The Americans, as well as the enemies of ISIS, have one real friend and reliable supporter: the 200,000 Kurdish Peshmerga fighters from Kurdistan and Iraq.

1000 Kurdish soldiers have died so far. Many killed because those soldiers for freedom were not equipped with strong weapons, helmets or body armour.

What are the United States of America doing to help their allies in this fight? Almost nothing!

There has been some support provided so far, but no heavy arms or other means provided to the Kurdish fighters struggling against ISIS.

The German government has sent anti-tank missiles, machine-guns and ammunition. But much more is needed.

The number one mistake of President Obama is his reluctant and lukewarm support for the Kurds, a totally wrongheaded policy approach.

Why?

The U.S. is giving necessary air support, intelligence sharing and further means to aid its allies in the region.

The Department of State officially named the shipping of 25 MRAP heavily armoured transport vehicles in October 2015, but it has refrained from going further.

The CIA works under cover. That simply is not enough to win.

Still, the White House is paralysed, looking like a rabbit to the rattle snake in the Iraqi capital of Baghdad.

The U.S. continues to give Baghdad a right to veto arms shipments to the Kurds.

This is a Shiite state aligned with Iran, a neighbouring nation that supports the brutal Assad regime. How can one build on relations with such a failed state?

Here, successive American administrations have looked the other way.

The country has not engaged to support the Kurds and Sunnis against the ignorance and arrogance of the Shiite government.

The Sunni tribes joined ISIS because of this ill conceived strategy.

This failed approach is the Achilles Heel of the anti-ISIS policy of Barack Obama.

It is worse than perverse: the Americans sent Baghdad all its equipment, including its tanks and equipment. And yet this equipment is now in the hands of ISIS.

Ranks of generals proved to be for sale, revealing the role to be not so much a fighting position, but rather, a prestigious business position. And yet, Washington kept calm.

What should be done?

1. America should station 5000 special forces in Kurdistan-Iraq now. It must send tanks and heavy equipment and train the Peshmergas.

2. Washington needs to re-design a federal Iraq with as much autonomy for the Kurds and Sunni tribes as possible.

3. It must stop the bombing of the PKK by NATO-partner Turkey too.

4. Weapon shipments should be redirected to Erbil, the capital of Kurdistan-Iraq.

5. Finally, a two-pronged strategy of hard and soft factors of peace-making must be implemented.

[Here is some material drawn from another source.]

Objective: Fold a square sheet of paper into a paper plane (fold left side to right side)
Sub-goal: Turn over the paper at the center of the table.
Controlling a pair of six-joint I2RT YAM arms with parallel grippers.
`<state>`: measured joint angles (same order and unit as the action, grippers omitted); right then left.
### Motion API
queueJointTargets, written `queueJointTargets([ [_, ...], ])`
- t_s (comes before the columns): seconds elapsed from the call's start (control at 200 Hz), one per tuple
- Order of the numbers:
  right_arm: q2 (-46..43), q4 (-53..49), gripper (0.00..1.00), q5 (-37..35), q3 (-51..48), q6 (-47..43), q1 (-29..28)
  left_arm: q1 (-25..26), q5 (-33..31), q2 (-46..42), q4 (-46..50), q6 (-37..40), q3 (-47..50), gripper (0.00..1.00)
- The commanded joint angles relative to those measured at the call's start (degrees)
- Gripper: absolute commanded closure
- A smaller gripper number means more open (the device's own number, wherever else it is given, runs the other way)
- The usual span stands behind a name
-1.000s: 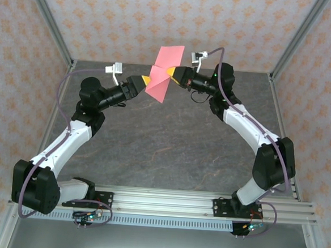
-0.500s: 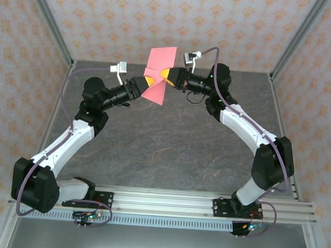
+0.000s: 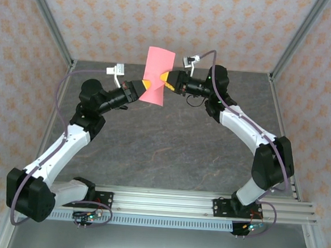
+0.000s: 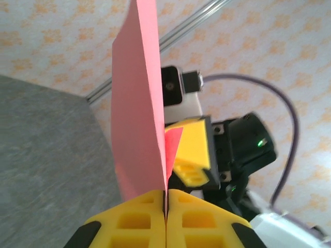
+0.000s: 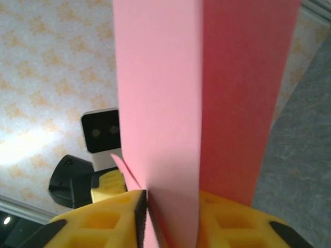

This will need to include an active reconciliation-policy in Iraq with the Sunnis and Kurds, funded with USD 500 million per year. Best practice examples include successful reconciliations in Northern Ireland, or Germany with Poland and France. America must promote Codes of Tolerance in Iraq and Syria as an important tool of peace-making.

A U-turn is needed by the President, or America will fail and the ISIS will win.